Chapitre 1. 50 nuances d'invisibilité : des secrétaires médicales absentes

Les secrétaires médicales sont absentes. Absentes des rapports et études des observatoires et des agences nationales. Absentes des discours sur la « dématérialisation » des hôpitaux. Absentes des reportages sur la « crise de l’hôpital ». Absentes des plaquettes commerciales de nouveaux logiciels et outils d’intelligence artificielle. Absentes des projets internes des établissements de santé (le déménagement d’un service, l’implémentation d’un nouveau logiciel, les démarches « qualité de vie au travail », etc.). Absentes de la littérature scientifique – ou du moins anecdotique en comparaison des travaux menés sur d’autres métiers dans le secteur de la santé.
Impossible également de dire précisément combien elles sont.
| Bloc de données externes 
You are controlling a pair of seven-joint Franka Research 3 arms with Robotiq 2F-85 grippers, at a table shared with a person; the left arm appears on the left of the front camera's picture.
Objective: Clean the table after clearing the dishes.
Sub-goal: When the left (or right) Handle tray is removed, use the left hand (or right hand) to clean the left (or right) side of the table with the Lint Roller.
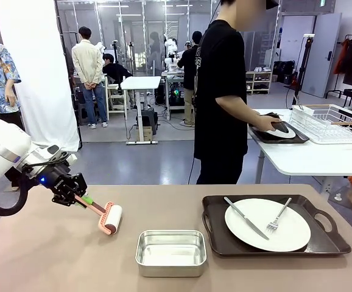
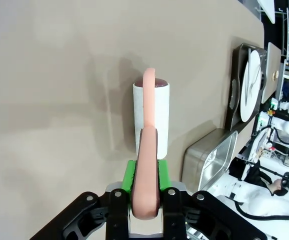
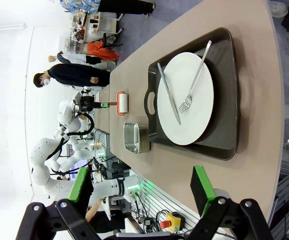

Dès les premiers pas de l’enquête, cette difficulté s’impose : les secrétaires médicales ne se laissent pas facilement compter, ni nommer, ni situer dans les catégories existantes. Cette absence statistique ouvre sur une question plus large : comment un travail aussi central au fonctionnement hospitalier peut-il rester aussi peu visible ?
Le chapitre explore cette invisibilité structurelle, qui traverse les discours publics, les politiques du numérique en santé, les outils de gestion et, plus largement, les représentations dominantes de l’hôpital. Il montre comment la méconnaissance du travail des secrétaires médicales repose sur un effacement à la fois administratif et symbolique, qui rend leur activité difficile à saisir, y compris pour celles et ceux qui en dépendent au quotidien. Cette absence se retrouve aussi dans les sciences sociales : après avoir été un objet des études sur le travail féminin entre les années 1970 et 1990, les secrétaires disparaissent presque entièrement de la littérature récente. Pour comprendre les mécanismes de cet effacement, le chapitre s’appuie sur les travaux des Science and Technology Studies consacrés à l’invisibilité du travail, ainsi que sur la notion de « sale boulot », reprise et discutée pour qualifier le travail des secrétaires médicales. Cette discussion permet de dégager plusieurs modalités d’invisibilité propres à ce métier et d’en faire le point de départ de l’enquête.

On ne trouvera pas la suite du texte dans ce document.